**EXERCISE:** An exact repetition of the listing is required.

**DATA BLOCK:**
==*==

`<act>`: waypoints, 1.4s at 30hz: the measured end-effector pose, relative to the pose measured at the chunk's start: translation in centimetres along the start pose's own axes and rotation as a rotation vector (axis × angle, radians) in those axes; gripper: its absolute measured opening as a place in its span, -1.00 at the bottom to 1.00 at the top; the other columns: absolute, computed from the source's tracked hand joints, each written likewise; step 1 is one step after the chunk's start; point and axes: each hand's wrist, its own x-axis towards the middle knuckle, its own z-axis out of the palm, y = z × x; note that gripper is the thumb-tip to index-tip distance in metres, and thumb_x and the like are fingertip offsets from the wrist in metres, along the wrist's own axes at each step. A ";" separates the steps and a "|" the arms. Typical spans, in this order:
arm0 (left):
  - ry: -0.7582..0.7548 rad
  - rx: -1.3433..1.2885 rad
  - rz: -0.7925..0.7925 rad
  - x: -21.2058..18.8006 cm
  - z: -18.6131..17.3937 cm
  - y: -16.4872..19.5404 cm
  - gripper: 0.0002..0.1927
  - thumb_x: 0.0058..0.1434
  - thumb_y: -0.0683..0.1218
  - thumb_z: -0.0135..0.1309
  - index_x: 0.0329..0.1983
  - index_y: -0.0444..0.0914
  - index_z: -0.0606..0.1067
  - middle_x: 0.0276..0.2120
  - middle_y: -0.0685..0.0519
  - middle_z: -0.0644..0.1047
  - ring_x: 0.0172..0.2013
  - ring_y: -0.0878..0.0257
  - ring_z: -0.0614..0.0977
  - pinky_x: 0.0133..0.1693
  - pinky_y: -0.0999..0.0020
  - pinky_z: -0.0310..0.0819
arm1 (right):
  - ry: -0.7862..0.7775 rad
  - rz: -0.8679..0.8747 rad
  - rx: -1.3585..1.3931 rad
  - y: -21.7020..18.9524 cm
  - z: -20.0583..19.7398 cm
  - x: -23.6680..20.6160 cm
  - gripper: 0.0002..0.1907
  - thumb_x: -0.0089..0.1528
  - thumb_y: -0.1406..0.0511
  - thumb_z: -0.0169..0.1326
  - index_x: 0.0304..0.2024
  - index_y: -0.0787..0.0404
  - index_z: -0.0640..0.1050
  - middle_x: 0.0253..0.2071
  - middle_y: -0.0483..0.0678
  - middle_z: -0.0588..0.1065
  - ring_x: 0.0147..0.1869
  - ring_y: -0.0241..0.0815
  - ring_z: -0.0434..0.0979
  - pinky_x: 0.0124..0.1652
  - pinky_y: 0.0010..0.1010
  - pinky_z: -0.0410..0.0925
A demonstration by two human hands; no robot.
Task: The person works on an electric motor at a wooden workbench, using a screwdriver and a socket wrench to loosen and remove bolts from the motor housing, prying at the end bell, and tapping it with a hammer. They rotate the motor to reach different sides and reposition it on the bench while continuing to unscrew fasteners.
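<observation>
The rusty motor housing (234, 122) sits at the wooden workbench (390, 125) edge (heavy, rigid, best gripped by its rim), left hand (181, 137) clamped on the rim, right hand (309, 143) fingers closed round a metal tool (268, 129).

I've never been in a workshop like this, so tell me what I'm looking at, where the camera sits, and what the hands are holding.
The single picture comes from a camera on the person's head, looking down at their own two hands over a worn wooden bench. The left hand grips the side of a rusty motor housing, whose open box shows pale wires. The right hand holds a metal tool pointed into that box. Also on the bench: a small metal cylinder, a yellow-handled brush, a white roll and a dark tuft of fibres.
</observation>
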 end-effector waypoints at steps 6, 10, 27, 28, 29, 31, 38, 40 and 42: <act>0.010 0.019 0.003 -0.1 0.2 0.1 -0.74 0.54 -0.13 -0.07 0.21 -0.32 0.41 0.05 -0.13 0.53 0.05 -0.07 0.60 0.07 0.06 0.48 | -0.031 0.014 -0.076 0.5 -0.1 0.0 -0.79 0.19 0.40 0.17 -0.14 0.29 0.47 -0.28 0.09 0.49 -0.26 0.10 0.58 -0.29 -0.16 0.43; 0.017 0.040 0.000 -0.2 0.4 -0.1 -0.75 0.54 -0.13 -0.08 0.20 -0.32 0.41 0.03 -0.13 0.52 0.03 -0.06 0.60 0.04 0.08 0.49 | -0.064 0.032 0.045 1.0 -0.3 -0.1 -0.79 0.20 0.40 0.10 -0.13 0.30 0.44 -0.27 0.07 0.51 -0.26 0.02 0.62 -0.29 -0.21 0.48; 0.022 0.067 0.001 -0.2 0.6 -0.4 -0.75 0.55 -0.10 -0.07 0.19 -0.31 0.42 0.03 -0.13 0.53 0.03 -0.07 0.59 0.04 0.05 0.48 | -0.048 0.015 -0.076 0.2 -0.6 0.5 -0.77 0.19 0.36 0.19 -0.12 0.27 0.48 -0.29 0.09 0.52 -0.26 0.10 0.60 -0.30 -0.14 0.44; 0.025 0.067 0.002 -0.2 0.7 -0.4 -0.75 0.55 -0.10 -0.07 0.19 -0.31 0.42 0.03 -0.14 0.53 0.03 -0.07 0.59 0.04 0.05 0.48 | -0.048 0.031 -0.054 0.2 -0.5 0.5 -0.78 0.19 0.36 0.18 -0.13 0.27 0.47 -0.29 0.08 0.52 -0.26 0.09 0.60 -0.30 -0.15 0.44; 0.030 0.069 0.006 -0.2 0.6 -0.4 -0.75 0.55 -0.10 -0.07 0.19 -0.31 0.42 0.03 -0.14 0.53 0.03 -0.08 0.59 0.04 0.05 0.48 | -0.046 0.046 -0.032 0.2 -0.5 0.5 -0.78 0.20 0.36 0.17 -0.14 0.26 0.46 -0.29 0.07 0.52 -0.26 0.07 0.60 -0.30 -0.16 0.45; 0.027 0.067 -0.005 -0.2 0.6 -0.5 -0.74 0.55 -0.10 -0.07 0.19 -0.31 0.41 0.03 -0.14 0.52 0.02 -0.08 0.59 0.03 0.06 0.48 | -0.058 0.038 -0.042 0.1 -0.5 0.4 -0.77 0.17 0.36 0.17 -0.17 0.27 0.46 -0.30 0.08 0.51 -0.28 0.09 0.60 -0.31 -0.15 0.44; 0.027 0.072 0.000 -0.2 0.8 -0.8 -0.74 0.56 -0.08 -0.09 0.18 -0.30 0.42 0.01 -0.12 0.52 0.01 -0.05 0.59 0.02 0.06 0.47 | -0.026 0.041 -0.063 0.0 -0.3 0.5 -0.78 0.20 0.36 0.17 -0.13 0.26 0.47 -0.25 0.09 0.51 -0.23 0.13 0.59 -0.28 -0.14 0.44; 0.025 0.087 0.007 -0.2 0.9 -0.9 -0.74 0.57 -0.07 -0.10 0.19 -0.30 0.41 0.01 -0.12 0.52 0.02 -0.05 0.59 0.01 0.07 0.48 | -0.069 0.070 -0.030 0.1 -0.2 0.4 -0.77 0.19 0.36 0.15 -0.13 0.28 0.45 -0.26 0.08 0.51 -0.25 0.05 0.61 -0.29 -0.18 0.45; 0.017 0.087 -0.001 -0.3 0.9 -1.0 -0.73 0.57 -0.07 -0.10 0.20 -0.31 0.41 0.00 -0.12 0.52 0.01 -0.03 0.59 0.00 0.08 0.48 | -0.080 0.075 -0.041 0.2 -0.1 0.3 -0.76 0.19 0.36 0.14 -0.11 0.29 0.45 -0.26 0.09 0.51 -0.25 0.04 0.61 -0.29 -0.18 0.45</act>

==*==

**TASK RESPONSE:**
`<act>`: waypoints, 1.4s at 30hz: the measured end-effector pose, relative to the pose measured at the chunk's start: translation in centimetres along the start pose's own axes and rotation as a rotation vector (axis × angle, radians) in those axes; gripper: its absolute measured opening as a place in its span, -1.00 at the bottom to 1.00 at the top; the other columns: absolute, computed from the source's tracked hand joints, each written likewise; step 1 is one step after the chunk's start; point and axes: each hand's wrist, its own x-axis towards the middle knuckle, its own z-axis out of the palm, y = z × x; note that gripper is the thumb-tip to index-tip distance in metres, and thumb_x and the like are fingertip offsets from the wrist in metres, along the wrist's own axes at each step. A ";" separates the steps and a "|" the arms. Typical spans, in this order:
arm0 (left):
  - ry: -0.7582..0.7548 rad
  - rx: -1.3433..1.2885 rad
  - rz: -0.7925..0.7925 rad
  - x: -21.2058..18.8006 cm
  - z: -18.6131..17.3937 cm
  - y: -16.4872..19.5404 cm
  - gripper: 0.0002..0.1927
  - thumb_x: 0.0058..0.1434
  - thumb_y: -0.0683..0.1218
  - thumb_z: -0.0135..0.1309
  - index_x: 0.0329..0.1983
  - index_y: -0.0444..0.0914
  - index_z: -0.0606..0.1067
  - middle_x: 0.0276..0.2120
  - middle_y: -0.0685..0.0519
  - middle_z: -0.0644..0.1047
  - ring_x: 0.0172..0.2013
  - ring_y: -0.0878..0.0257
  - ring_z: -0.0614..0.0977
  - pinky_x: 0.0133..0.1693
  - pinky_y: -0.0999..0.0020
  - pinky_z: -0.0310..0.0819
arm1 (right):
  - ry: -0.7862..0.7775 rad
  - rz: -0.8679..0.8747 rad
  - rx: -1.3585..1.3931 rad
  - y: -21.7020..18.9524 cm
  - z: -20.0583..19.7398 cm
  - x: -23.6680..20.6160 cm
  - gripper: 0.0002..0.1907
  - thumb_x: -0.0089..0.1528
  - thumb_y: -0.1406..0.0511
  - thumb_z: -0.0169..0.1326
  - index_x: 0.0304..0.2024
  - index_y: -0.0787..0.0404
  - index_z: -0.0640..0.1050
  - middle_x: 0.0253..0.2071
  - middle_y: -0.0483..0.0678
  - middle_z: -0.0588..0.1065
  - ring_x: 0.0147..0.1869
  - ring_y: -0.0241..0.0815
  - ring_z: -0.0434..0.0979
  - pinky_x: 0.0124..0.1652
  - pinky_y: 0.0010..0.1010
  - pinky_z: -0.0410..0.0925
A demonstration by two human hands; no robot.
Task: The person works on an electric motor at a wooden workbench, using a screwdriver and a socket wrench to loosen and remove bolts from the motor housing, prying at the end bell, and tapping it with a hammer. They rotate the motor to reach different sides and reposition it on the bench while continuing to unscrew fasteners.
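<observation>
The rusty motor housing (234, 122) sits at the wooden workbench (390, 125) edge (heavy, rigid, best gripped by its rim), left hand (181, 137) clamped on the rim, right hand (309, 143) fingers closed round a metal tool (268, 129).

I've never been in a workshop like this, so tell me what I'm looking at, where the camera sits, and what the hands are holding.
The single picture comes from a camera on the person's head, looking down at their own two hands over a worn wooden bench. The left hand grips the side of a rusty motor housing, whose open box shows pale wires. The right hand holds a metal tool pointed into that box. Also on the bench: a small metal cylinder, a yellow-handled brush, a white roll and a dark tuft of fibres.
</observation>
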 end-effector waypoints at steps 6, 10, 27, 28, 29, 31, 38, 40 and 42: <act>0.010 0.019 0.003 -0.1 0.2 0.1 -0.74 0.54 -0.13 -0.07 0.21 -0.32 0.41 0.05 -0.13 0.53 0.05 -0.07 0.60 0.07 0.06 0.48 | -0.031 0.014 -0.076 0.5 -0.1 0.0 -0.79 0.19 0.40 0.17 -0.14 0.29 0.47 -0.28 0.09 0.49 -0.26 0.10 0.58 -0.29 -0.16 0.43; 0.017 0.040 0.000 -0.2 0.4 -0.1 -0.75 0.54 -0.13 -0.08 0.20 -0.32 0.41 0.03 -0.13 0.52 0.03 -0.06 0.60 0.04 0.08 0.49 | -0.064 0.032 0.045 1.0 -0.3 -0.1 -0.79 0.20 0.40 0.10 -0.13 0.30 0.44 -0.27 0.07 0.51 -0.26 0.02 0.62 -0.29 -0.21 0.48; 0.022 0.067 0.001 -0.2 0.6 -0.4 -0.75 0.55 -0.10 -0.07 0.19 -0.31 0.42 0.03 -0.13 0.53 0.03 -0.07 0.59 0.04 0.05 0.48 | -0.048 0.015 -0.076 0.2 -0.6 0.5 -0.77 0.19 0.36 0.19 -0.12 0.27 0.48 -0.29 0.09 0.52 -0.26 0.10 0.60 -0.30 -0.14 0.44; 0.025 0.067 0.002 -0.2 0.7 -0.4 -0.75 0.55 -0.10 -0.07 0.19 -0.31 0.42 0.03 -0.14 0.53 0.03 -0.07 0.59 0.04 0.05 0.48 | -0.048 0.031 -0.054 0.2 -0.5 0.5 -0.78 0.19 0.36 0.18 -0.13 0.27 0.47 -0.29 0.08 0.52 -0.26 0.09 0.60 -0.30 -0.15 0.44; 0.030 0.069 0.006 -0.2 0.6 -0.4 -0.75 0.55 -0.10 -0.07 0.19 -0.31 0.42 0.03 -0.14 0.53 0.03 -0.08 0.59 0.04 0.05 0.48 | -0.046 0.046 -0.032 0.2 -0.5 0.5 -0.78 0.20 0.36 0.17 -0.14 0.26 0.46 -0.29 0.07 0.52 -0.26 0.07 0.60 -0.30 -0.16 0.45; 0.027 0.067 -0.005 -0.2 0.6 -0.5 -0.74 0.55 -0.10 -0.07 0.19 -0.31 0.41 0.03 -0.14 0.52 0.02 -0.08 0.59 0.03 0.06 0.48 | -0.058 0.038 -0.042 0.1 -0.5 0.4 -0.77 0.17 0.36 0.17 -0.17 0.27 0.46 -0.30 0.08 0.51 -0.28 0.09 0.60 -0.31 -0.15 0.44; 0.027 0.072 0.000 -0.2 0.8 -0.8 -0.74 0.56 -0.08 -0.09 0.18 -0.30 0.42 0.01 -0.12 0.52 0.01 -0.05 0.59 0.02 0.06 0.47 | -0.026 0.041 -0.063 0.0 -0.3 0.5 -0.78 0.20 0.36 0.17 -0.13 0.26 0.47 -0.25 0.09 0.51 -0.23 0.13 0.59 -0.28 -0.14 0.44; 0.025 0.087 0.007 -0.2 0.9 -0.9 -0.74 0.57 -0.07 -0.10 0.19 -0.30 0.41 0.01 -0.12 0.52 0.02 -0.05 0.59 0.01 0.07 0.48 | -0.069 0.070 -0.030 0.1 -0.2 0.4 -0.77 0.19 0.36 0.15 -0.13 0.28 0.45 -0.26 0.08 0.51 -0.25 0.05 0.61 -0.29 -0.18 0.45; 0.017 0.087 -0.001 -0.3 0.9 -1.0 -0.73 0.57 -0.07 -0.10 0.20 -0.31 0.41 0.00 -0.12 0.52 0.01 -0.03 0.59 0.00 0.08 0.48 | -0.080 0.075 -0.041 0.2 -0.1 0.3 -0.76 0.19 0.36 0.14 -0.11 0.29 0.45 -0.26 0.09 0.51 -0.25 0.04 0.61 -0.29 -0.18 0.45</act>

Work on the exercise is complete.